Dell WWAN sysID bypass for WWAN driver setups.
Use Dell WWAN cards from newer models with your older one (without their driver setup refusing the install).
Broadband (aka. WWAN) drivers are notoriously difficult to install on Windows without their proprietary setup files.
These setups actually do more than just installing drivers for your WWAN card, they also actually activate them.
Activating them means dropping the appropriate driver but also installing a Windows NT service that communicates with your motherboard firmware via ACPI.
What the proprietary Windows installer does is to install this Windows NT service for your card, but it also sends it a specific vendor command to make it detected.
Then when the proprietary WWAN service receives this command, it understands that it needs to tell the motherboard firmware to start announcing the 'arrival' of a new device, your WWAN card. After it did it once, it saves a specific value in its registry configuration that tells the driver to automatically do it again at every Windows boot.
You just cannot use your WWAN card on Windows, that's it.
You can drop all the WWAN drivers in the world from DriverPack Solution and yet you will still never see the WWAN Mini-PCI device in your device manager.
Installing the raw unpacked drivers just means pre-storing them incase you use this device in the future, it doesn't mean 'activate my WWAN card'.
Because Dell is cucked and uses a driver authorization system known as 'WWAN sysID' in their WWAN drivers.
They basically want to force people into only installing Dell WWAN cards that are whitelisted for their Dell laptop model.
And if you have a laptop from a different brand, even if it also has a SIM slot and broadband support you cannot use a Dell card.

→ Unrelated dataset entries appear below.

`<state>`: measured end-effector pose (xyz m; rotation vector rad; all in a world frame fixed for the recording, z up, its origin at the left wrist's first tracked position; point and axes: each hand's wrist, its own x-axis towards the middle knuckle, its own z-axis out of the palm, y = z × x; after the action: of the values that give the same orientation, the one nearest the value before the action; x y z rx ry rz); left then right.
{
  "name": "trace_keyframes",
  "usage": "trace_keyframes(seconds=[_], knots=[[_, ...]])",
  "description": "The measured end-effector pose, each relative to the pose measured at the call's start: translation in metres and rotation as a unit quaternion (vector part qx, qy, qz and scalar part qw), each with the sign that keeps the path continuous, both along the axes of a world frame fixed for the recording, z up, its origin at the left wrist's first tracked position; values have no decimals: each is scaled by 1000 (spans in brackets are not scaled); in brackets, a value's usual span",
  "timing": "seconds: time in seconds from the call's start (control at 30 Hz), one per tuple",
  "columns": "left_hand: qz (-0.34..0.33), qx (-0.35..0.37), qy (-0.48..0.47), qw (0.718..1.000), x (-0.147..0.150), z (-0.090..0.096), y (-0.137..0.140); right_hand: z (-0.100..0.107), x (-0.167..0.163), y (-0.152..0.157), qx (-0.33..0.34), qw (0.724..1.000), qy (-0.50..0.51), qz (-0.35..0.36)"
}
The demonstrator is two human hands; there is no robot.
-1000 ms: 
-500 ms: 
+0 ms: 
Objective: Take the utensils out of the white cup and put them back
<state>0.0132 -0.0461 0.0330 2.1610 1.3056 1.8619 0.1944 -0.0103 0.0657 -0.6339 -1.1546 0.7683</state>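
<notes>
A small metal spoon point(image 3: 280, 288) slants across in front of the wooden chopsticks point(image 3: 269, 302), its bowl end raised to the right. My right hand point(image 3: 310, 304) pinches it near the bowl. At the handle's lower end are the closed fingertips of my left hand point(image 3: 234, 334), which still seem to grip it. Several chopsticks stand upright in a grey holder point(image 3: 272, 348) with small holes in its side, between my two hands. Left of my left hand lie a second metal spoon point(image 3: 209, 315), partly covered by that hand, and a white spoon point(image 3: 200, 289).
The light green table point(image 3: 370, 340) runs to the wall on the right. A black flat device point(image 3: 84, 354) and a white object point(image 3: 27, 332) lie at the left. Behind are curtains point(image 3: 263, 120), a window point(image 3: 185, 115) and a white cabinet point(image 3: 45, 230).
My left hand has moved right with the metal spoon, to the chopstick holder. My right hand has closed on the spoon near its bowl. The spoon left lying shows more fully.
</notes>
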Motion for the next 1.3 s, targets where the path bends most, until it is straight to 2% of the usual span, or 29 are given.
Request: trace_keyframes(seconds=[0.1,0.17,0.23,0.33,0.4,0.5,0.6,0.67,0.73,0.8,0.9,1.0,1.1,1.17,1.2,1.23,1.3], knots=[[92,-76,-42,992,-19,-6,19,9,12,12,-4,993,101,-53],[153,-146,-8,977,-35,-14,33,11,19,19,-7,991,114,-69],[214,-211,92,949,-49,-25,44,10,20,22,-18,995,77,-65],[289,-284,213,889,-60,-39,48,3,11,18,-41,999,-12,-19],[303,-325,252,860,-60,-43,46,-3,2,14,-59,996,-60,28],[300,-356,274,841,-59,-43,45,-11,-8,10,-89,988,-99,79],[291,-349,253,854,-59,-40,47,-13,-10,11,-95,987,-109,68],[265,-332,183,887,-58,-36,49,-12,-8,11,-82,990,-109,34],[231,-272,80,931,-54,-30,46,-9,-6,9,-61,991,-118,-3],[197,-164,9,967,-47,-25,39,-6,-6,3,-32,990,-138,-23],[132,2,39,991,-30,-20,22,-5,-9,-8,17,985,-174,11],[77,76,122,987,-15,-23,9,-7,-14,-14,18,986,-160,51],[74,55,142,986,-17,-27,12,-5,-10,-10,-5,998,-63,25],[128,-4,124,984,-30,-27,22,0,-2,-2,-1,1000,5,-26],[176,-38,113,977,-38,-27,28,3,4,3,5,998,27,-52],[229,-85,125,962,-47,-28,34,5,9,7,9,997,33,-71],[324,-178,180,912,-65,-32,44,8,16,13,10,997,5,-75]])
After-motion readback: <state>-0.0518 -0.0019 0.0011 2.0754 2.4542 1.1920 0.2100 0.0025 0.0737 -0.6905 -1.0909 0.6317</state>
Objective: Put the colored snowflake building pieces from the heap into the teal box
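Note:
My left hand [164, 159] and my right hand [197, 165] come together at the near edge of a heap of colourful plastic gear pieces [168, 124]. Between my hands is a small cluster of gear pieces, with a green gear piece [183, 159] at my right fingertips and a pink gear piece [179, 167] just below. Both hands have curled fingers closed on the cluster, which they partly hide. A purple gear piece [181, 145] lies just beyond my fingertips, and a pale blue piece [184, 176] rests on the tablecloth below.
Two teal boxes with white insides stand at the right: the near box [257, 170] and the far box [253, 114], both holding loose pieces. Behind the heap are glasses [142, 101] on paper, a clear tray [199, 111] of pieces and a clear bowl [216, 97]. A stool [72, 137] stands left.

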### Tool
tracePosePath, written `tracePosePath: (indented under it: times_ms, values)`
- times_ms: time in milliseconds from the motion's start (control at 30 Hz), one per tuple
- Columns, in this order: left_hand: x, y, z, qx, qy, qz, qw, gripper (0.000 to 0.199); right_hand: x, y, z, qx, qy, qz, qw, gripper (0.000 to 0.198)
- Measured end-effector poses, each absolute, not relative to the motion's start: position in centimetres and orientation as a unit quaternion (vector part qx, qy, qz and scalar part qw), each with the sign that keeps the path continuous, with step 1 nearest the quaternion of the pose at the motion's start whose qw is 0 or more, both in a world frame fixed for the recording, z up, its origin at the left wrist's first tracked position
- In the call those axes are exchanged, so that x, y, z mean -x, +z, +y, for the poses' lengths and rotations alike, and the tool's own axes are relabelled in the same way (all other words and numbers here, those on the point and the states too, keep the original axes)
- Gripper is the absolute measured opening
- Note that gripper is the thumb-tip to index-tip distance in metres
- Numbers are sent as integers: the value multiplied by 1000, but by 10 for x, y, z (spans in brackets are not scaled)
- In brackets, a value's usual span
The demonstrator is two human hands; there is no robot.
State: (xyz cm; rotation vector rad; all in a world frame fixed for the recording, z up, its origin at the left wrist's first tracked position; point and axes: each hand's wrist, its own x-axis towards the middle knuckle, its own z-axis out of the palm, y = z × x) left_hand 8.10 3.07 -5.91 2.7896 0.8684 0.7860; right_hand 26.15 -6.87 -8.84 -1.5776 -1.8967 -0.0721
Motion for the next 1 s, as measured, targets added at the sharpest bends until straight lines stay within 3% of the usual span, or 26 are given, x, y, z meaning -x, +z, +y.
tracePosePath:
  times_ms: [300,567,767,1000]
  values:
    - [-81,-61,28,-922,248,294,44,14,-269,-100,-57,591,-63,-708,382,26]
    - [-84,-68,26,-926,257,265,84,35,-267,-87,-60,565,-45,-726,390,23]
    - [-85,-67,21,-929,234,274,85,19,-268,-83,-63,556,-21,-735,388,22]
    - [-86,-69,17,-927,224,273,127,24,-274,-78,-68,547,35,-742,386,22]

The Dell setup will refuse to install the driver and its necessary ACPI activation service.
You also cannot install a different Dell WWAN card than the approved one for your laptop model, even if it's actually a Dell laptop.
That's very much why we need a Dell sysID bypass, to bypass the Dell driver authorization system.
If you have a Dell laptop, then you can use Dell's own driver_auth.exe file with the provided password to generate an uncucked dell_wwan_sysID.txt file.
Then edit the sysID file and whitelist your computer model inside, and re-generate a cucked version of the dell_wwan_sysID.dat file.
If you need the 'magic number' at the first column of the sysID file for your model, you can grab it from the WWAN sysID file of your own laptop model's approved WWAN setup file.
If you still can't figure out what your 'magic number' should be, or if you don't have a Dell brandband-enabled laptop, then see Method 2.
Note: the older driver_auth.exe file seems to work better than the newer versions, and it's the same algorithm anyway.
Then you cannot generate a self-whitelisted version of the dell_wwan_sysID.dat file because your laptop isn't even a Dell one, even if you also have a motherboard with brandband support (and SIM slot, not a normal smartcard reader).
Instead you have to use Windows IFEO (Image File Execution Options) to hijack the execution of any file named driver_auth.exe to a fake program that just returns the exit code 0 and exits.
Example: use IFEO to hijack driver_auth.exe process names and redirect them to nop-pe:
Myfreeer's nop program is a dummy EXE file that just does nothing and exits with exitcode 0.
Dell's WWAN card setups actually rely on the exitcode as the result of its laptop model verification process.
You can easily configure IFEO with Diversenok's ExecutionMaster:
Diversenok's ExecutionMaster program allows not only you to easily configure IFEOs without regedit, it also even has its own 'Deny and return error code' feature.
Thanks to the way ExecutionMaster implements this feature, it also works on programs that verify the digital signature of the files they use.
So even if your driver_auth.exe was verified with digital signature validation as well, it would still be successfully verified by the Dell setup because ExecutionMaster's 'Deny and return error code' is a special custom action that doesn't redirect execution to another file, it directly prevents execution and changes the return code in memory(?).
So whereas nop-pe sometimes failed to work due to signature verification, ExecutionMaster however has always been able to bypass the execution of unwanted programs without causing integrity verification errors in bloated Windows programs.